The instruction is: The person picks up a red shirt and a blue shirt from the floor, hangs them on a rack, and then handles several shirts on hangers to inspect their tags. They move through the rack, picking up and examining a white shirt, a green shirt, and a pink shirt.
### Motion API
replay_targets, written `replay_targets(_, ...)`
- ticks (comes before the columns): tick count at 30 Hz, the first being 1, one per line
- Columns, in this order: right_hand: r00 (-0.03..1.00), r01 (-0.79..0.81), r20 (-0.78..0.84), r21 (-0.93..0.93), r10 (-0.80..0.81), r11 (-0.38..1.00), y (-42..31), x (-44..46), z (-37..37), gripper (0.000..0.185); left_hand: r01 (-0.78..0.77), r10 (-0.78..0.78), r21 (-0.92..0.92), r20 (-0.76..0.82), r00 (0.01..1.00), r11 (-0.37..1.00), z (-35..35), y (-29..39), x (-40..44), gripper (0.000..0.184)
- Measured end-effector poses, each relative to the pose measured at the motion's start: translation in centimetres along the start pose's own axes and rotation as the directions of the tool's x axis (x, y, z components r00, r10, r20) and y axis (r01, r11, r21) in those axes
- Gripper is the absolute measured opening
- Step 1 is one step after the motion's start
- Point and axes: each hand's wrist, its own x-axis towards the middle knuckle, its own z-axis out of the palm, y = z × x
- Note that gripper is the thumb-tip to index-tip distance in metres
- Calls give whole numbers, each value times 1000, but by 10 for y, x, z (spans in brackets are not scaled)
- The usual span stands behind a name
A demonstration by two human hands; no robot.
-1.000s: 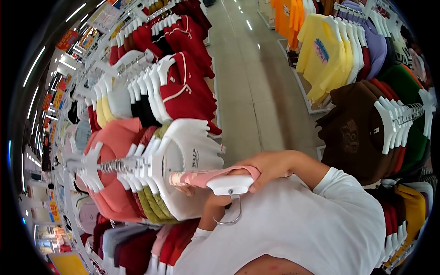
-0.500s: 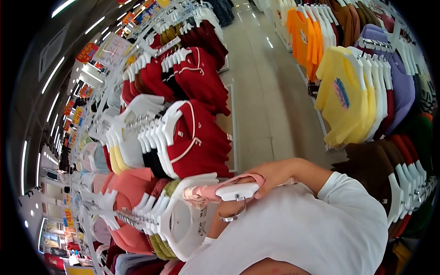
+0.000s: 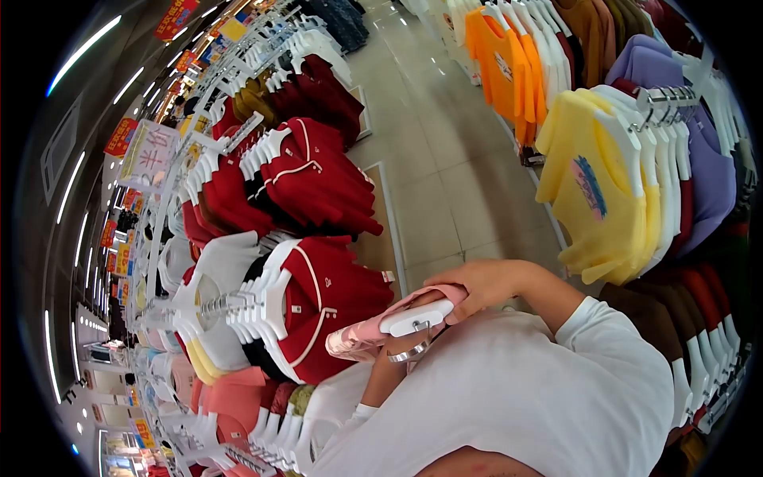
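Observation:
A folded pink garment [image 3: 358, 335] on a white hanger [image 3: 415, 319] is held in front of my chest, its metal hook pointing down toward my body. My right hand [image 3: 479, 288] is wrapped round the garment's upper right side, beside the hanger. My left forearm [image 3: 383, 388] rises beneath the garment, and the fingers of my left hand are hidden behind it and the hanger. Dark red tops with white trim [image 3: 338, 298] hang on a rack just left of the pink garment.
Racks of red, white and coral tops line the left side. Across the tiled aisle [image 3: 433, 171], yellow tops [image 3: 592, 191], orange tops [image 3: 499, 67] and purple tops hang at the right, with brown tops [image 3: 644, 314] below them. A sign [image 3: 149, 155] stands above the left racks.
The racks on both sides have shifted downward in view, and red tops now stand beside my hands where white ones were. The pink garment stays held, now slightly more tilted.

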Motion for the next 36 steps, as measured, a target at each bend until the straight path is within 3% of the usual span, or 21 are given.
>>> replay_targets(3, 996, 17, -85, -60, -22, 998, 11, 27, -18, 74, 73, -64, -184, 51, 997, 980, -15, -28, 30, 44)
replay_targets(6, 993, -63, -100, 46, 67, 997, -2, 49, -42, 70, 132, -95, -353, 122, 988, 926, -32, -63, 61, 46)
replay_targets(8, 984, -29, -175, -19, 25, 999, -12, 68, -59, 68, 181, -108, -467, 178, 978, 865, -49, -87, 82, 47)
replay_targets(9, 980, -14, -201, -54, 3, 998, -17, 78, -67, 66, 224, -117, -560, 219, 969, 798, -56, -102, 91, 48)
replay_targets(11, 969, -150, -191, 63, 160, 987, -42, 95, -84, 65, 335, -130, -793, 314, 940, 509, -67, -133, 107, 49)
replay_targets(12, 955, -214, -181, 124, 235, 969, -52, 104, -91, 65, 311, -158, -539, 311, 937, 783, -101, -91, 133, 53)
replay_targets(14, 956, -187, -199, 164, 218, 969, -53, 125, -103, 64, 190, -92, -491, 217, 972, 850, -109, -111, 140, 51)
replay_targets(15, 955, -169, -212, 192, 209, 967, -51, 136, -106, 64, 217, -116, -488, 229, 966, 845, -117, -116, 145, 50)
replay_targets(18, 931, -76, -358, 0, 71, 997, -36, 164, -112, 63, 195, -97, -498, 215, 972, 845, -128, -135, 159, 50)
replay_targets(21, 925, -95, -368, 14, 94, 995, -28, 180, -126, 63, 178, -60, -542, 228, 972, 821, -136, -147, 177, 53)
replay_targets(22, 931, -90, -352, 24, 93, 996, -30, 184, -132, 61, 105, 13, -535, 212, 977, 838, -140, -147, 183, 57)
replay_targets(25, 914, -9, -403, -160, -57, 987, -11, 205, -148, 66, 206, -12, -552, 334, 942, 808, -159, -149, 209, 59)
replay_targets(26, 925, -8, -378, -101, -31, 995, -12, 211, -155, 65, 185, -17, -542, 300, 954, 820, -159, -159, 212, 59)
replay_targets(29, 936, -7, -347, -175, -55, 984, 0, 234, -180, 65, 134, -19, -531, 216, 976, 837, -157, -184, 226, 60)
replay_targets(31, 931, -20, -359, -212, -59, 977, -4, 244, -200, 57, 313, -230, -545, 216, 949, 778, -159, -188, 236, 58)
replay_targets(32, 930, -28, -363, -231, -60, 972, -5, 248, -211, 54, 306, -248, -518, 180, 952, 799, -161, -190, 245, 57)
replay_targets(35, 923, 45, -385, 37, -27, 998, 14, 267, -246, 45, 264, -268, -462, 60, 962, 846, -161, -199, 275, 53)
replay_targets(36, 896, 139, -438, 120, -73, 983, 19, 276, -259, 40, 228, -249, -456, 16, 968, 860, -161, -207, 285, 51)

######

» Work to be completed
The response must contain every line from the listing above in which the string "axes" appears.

» Solved problem
- Measured end-effector poses, each relative to the pose measured at the motion's start: translation in centimetres along the start pose's own axes and rotation as the directions of the tool's x axis (x, y, z components r00, r10, r20) and y axis (r01, r11, r21) in those axes
- Point and axes: each hand's wrist, its own x-axis towards the middle knuckle, its own z-axis out of the palm, y = z × x

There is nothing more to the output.